Adesso, poi, la mossa prende un sapore internazionale, perché (dopo che di nuovo il mondo intero con l'operazione di Gaza era caduto preda del solito rovesciamento di responsabilità e quindi aveva lanciato le solite accuse contro Israele dettate da ignoranza e pregiudizio) la ministra degli Interni inglese Priti Patel ha messo nella lista delle organizzazioni terroriste Hamas, per intero, non solo per la parte armata. E ha anche spiegato che lo ha fatto an che in virtù del fatto che si tratta di una "rabbiosa organizzazione antisemita" che mette a rischio al vita di tutti, e che tollerare l'antisemitismo crea delle pessime condizioni per la sicurezza del popolo ebraico e di ciascuno, dando la possibilità di spargere, come legittimo e addirittura segno di libertà religiosa e culturale, il veleno della violenza in tutti i Paesi occidentali, oltre che in Israele. Priti Patel segnala una lungimirante visione strategica quando aggiunge che bisogna combattere senza risparmio di forze dato che Hamas "ha significative capacità terroriste, incluso l'accesso a quantità estesa di armi sofisticate e a strutture di training terrorista". Ovviamente qui il riferimento è ai rapporti internazionali di Hamas, sia quando si parla di Fratellanza Musulmana, incluso il rapporto con Erdogan e col Qatar, che dell'Iran della Guardia Rivoluzionaria, che sostiene e guida Gaza.

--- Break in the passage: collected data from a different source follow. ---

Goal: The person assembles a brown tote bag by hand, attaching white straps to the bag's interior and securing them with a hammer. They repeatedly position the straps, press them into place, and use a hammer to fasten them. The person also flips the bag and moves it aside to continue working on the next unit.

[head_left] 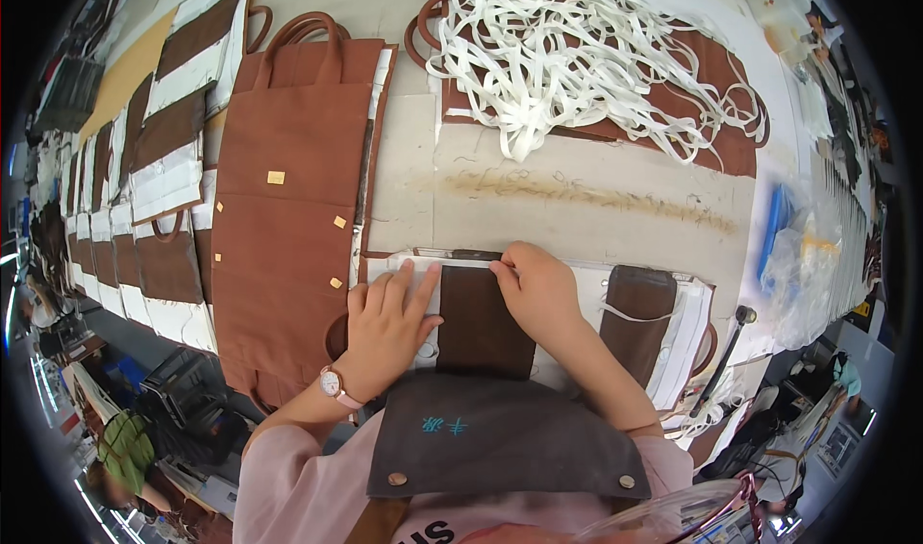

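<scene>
A bag panel lies flat before me, with a white inner side, reddish-brown edges and a wide dark brown patch [486, 323] across its middle. My left hand [389, 309] rests on the white part left of the patch, fingers spread, a watch on its wrist. At the top edge of the patch my right hand [536, 283] is curled, thumb and forefinger pinching the panel's edge; its other fingers are tucked under. A second dark brown piece [642, 299] lies on the panel to the right, a thin white strip across it. Round handles show at both ends.
A stack of reddish-brown handled bags [288, 140] lies on the left. Rows of brown-and-white panels [173, 150] spread beyond. A tangled heap of white tape [577, 54] covers another brown piece at the back. A black rod-like tool [719, 366] and clear plastic bags [806, 265] lie right.
</scene>
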`<state>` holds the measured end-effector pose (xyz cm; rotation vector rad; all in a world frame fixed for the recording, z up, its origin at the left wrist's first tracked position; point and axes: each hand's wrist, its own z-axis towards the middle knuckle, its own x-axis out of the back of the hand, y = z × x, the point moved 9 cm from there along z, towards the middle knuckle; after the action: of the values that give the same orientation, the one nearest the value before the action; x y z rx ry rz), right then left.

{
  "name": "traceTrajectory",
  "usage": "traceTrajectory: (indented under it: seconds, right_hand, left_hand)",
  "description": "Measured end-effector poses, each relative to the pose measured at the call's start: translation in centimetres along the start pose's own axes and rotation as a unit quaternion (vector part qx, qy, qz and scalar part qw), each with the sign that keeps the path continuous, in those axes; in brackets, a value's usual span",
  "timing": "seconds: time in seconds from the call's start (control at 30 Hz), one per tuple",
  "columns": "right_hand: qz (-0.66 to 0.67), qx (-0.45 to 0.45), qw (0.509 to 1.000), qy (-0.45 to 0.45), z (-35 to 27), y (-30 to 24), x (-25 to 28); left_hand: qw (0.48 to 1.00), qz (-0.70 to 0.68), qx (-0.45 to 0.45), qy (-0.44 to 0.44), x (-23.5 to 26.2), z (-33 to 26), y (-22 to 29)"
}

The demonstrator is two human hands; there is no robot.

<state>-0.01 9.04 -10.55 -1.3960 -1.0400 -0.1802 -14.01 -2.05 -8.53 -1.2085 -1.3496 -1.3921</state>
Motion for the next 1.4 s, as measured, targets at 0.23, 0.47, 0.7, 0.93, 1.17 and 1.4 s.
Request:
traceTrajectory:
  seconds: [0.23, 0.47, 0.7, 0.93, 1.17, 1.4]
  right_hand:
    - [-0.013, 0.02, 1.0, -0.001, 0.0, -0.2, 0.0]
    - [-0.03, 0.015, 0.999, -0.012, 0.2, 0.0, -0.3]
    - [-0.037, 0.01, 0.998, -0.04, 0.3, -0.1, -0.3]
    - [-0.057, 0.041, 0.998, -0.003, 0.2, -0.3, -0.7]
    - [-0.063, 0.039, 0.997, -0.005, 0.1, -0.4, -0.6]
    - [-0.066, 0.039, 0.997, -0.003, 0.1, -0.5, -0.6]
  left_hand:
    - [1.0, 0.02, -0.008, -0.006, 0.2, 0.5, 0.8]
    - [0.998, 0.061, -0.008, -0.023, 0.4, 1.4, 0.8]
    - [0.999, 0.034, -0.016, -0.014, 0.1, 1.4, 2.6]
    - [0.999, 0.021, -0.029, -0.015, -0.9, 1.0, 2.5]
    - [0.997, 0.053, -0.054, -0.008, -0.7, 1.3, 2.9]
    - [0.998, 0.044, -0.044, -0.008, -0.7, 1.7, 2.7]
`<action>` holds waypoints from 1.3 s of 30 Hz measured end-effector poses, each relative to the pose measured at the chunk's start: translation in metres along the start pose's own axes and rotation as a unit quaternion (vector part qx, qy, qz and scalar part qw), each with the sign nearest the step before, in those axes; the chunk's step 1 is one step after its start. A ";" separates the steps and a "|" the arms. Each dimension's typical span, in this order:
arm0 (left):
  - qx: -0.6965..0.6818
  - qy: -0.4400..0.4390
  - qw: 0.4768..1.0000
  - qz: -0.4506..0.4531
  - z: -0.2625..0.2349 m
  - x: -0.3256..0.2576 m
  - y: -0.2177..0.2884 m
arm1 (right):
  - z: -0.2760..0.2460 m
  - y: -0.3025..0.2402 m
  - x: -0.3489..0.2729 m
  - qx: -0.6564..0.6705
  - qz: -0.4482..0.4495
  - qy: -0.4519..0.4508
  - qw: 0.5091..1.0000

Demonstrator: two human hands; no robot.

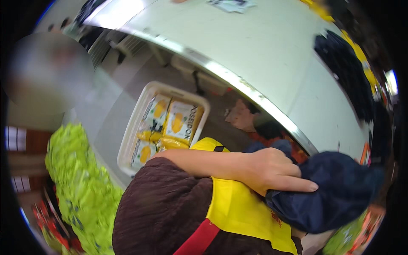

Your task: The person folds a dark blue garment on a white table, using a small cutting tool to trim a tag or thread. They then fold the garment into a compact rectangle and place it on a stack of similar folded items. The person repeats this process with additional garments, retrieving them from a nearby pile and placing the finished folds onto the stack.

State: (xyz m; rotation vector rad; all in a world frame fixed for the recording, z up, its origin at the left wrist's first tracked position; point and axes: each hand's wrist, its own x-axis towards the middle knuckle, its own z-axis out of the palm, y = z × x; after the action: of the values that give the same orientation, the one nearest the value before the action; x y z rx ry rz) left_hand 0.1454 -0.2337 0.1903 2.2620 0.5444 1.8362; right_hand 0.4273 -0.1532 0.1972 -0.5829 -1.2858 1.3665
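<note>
Left hand: across the body toward the right, gripping the navy fabric bundle; one digit lies straight along the cloth, the others curl in.
Right hand: out of sight; its finger state cannot be told.
Navy fabric bundle: at lower right, in front of the table's metal edge; probably a garment, though blur leaves its kind uncertain.
White table: bears dark garments at its right.
White tub: left of the table edge, holding yellow-and-white packets.
Lime-green heap: lower left.
</note>
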 end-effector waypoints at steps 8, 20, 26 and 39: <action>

Spesso si riconosce solo la parte militare di Hamas come terrorista, anche se gli USA e l'UE invece la definiscono tale nel suo insieme. Hamas ha reagito dicendo che l'Inghilterra "di nuovo invece di scusarsi per la Dichiarazione Balfour (che promette al popolo ebraico un focolare nazionale ndr) o il Mandato Britannico che consegnò ai sionisti terra palestinese, sostiene gli aggressori invece delle vittime". Quello che qui Hamas intende, e stavolta, secondo tutti i documenti, risulta d'accordo con Abu Mazen, e la completa delegittimazione e criminalizzazione del fondamento stesso dello Stato d'Israele, e quindi la determinazione a cancellarlo. Una risoluzione di morte, cui manca qualsiasi spazio per una politica di pace e soprattutto di miglioramento della condizione palestinese, destinata alla predicazione d'odio che gli viene somministrata dalla parole e dai gesti di gente come Shkahydem.